Гоголь продолжал часто, почти ежедневно бывать у Аксаковых, по-прежнему все в доме дышало любовью к нему, Константин ходил как часовой кругом отцовского кабинета, охраняя покой подремывавшего там после обеда Николая Васильевича. Все было хорошо, пока не дошли до Аксаковых слухи, что Гоголь собирается скоро уехать за границу. Это было для них как удар грома среди ясного неба. Гоголь писал им такие письма из Рима, в которых признавался в сильном чувстве к России, в том, что Москва — его родина, он весь был обращен к России, вдруг опять этот отъезд на чужбину! Как же понять все это? Константин, очень огорченный, первым спросил гостя, верно ли, что он уезжает. Сначала тот отвечал неопределенным «может быть», но потом решительно сказал, что не может писать, оставаясь в Москве, что в самой его природе заключена способность тогда представлять себе живо определенный мир, когда он удалился от него. Для Константина все это было не резон, и он горячо убеждал Гоголя не уезжать, а приучать себя писать о России в Москве. Вера прямо приставала к Николаю Васильевичу с вопросами, не очень приятными для него: «С каким намерением он приезжал в Россию — с тем ли, чтобы остаться в ней навсегда, или с тем, чтобы так скоро уехать?» Знавшему об этих разговорах Сергею Тимофеевичу казалось, что Гоголь что-то скрывал, недоговаривал, и это обижало его.

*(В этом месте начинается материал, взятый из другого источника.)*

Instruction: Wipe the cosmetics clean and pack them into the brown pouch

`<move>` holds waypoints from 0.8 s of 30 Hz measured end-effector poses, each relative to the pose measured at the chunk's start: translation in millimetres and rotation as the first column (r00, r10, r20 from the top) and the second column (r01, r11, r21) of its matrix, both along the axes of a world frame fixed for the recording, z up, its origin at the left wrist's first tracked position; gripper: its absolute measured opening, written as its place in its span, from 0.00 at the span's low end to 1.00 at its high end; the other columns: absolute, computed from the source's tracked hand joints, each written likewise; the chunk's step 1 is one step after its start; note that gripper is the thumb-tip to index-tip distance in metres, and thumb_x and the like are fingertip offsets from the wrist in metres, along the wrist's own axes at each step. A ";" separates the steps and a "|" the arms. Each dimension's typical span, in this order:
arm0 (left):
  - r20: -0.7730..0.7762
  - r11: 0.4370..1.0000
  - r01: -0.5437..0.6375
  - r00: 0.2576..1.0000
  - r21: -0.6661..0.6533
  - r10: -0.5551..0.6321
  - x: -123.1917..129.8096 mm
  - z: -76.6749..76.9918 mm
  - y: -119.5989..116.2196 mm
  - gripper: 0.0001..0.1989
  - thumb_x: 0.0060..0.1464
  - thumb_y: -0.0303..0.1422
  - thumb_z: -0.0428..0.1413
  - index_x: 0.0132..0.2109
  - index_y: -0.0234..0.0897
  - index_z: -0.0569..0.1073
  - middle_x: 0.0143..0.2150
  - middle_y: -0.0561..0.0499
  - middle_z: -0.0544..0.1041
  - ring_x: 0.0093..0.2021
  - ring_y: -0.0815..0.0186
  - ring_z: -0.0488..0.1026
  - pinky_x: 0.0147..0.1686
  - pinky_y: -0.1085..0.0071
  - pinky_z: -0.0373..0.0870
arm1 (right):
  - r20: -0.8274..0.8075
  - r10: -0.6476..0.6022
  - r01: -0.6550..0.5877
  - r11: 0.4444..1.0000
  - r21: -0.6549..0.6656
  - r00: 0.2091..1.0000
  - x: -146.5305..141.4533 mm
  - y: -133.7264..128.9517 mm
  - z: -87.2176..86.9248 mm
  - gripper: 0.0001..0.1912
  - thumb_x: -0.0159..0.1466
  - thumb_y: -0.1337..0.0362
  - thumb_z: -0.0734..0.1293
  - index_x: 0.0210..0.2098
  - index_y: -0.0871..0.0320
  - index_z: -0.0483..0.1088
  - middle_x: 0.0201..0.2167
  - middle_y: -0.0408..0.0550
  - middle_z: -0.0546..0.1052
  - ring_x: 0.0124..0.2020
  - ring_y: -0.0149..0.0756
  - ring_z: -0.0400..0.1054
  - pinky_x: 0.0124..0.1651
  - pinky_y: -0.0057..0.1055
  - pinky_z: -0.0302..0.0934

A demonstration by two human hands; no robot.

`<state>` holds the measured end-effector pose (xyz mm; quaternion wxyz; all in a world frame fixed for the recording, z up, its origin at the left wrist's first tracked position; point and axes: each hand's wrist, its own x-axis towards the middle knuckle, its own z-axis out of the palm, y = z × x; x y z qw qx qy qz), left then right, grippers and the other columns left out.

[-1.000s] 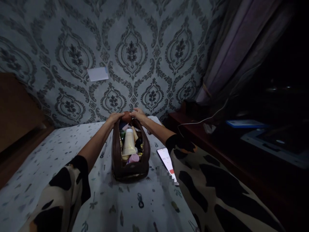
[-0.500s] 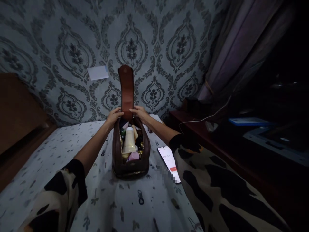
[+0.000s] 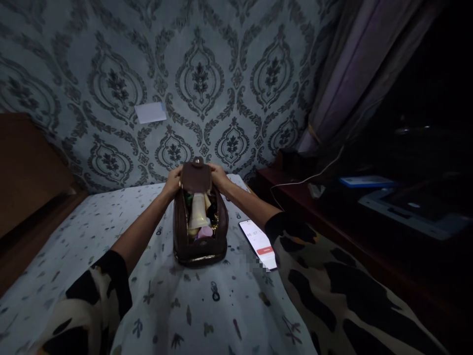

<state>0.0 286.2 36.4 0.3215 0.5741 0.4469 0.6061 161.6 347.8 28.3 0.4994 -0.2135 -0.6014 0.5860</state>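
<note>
A dark brown toiletry bag (image 3: 180, 241) stands on the bedsheet with its zipped top open. Its strap-like flap (image 3: 196, 180) tilts toward me over the far part of the opening, a snap button at its tip. My left hand (image 3: 173, 181) grips the flap and bag's far end from the left, fingertips hidden behind it. On the opposite side, my right hand (image 3: 219, 177) holds the same end, its fingers also partly hidden. Inside the bag lie a cream-coloured tube (image 3: 198, 211), a pink-lidded container (image 3: 205, 231) and several smaller items too dark to name.
A phone (image 3: 258, 244) showing a timer lies right of the bag, near my right sleeve. Patterned wallpaper with a white card (image 3: 151, 113) rises behind the bed. A wooden board (image 3: 33, 172) is at left; a dark red ledge (image 3: 288, 197) with a white cable (image 3: 306, 181) runs along the right.
The flap stood upright with its lighter brown inside facing me; now it has folded forward over the bag, showing its dark outer side. Both hands remain at the far end.
</note>
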 end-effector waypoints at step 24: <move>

Между тем печатание «Мертвых душ» подходило к концу. Первые готовые экземпляры были доставлены автору 21 мая в дом Аксаковых, это был день именин Константина, ему и подарил Гоголь первый экземпляр с надписью, а на другом подписал: «Друзьям моим, целой семье Аксаковых». На обеде, который был в то же время и прощальным обедом, Николай Васильевич обещал, что через два года будет готов второй том «Мертвых душ», но при этом уже ничего не сказал, приедет ли для напечатания книги.
И вот снова настал день прощания — это было 23 мая 1842 года. На первой станции, в Химках, заказали обед, выпили за здоровье Гоголя. Разговор был о всяких пустяках, провожавшие были в каком-то принужденном состоянии, не в силах одолеть в себе неприятного чувства при виде отъезжающего Гоголя, который обещал навсегда остаться в Москве. Подъехал дилижанс. Гоголь торопливо поднялся, стал собираться и простился с каким-то обыденным, казалось, чувством. Тут же он назвался и даже записался Гонолем, в пресечение возможного любопытства соседа по купе, какого-то военного необыкновенной толщины. Горькое чувство овладело душой Сергея Тимофеевича, смотревшего на захлопнувшиеся дверцы дилижанса: за ними уже не было видно Гоголя. Все забылось в эту минуту, все недоумения и недовольство скрытностью Гоголя, одно только чувство наполнило горестью при виде покатившегося по шоссе дилижанса: великий художник покидает отечество и их, своих друзей.
Уезжал тот, под влиянием которого совершился художественный переворот в сознании провожавшего его друга, обратив его душу и взгляд к действительности как предмету искусства. И все в действительности осветилось для него художеством. И все эти годы искусство настолько было для него неотделимо от Гоголя, что он не представлял себе их порознь, и неким откровением вошло это в самое его миросозерцание. А Гоголь увозил с собою тайну откровения, иного, чем у Аксакова, настолько далекого от него, что никакие расстояния уже не имели значения.